Process Engineer II Job in San Jose, California US
Process Engineer II
Description Purpose Develop capable processes and ensure efficient and effective transfer of product into production. Key Responsibilities Assess process capabilities, prioritize process improvement opportunities, and innovate and implement process improvements on multiple and moderately complex processes. Apply Six Sigma tools, including DOE and statistical techniques, and technical knowledge to innovate, design, and develop processes, procedures, tooling and/or automation. Execute the functional deliverables associated with the PDP/TDP, Project Management, and Quality Systems. Prepare and present technical data and recommendations at technical reviews. Write protocols, execute and write reports for process validation and verification (OQ/PQ/ATMV). Ensure proper documentation is completed to meet quality systems requirements. (e.g., BOM?s, Routers, FMEA?s, etc.) Oversee development builds associated with the project using special work requests. Develop qualified production lines. Provide Design for Manufacturability (DFM) input to the engineering print package. Contribute ideas or generate Intellectual Property submissions. Train and/or provide work direction to technicians and may train manufacturing personnel when required as part of a validation. May serve as core team member or extended team member on new product projects.

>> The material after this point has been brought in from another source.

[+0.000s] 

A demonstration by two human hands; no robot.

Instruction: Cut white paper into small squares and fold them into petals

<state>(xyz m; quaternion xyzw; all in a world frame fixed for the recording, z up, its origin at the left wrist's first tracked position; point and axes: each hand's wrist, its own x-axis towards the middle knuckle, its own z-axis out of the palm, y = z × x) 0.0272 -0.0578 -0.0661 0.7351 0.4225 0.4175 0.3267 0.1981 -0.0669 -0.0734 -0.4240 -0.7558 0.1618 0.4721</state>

Quality System Requirements In all actions, demonstrates a primary commitment to patient safety and product quality by maintaining compliance to the Quality Policy and all other documented quality processes and procedures. Requirements: Typical minimum education/years experience: BS in Engineering/Technical field; 3-5 years of direct related experience. Advanced (Master) degree may be substituted for applicable experience. Medical device experience highly preferred. Ability to work effectively with all cross-functional groups. Excellent communication skills.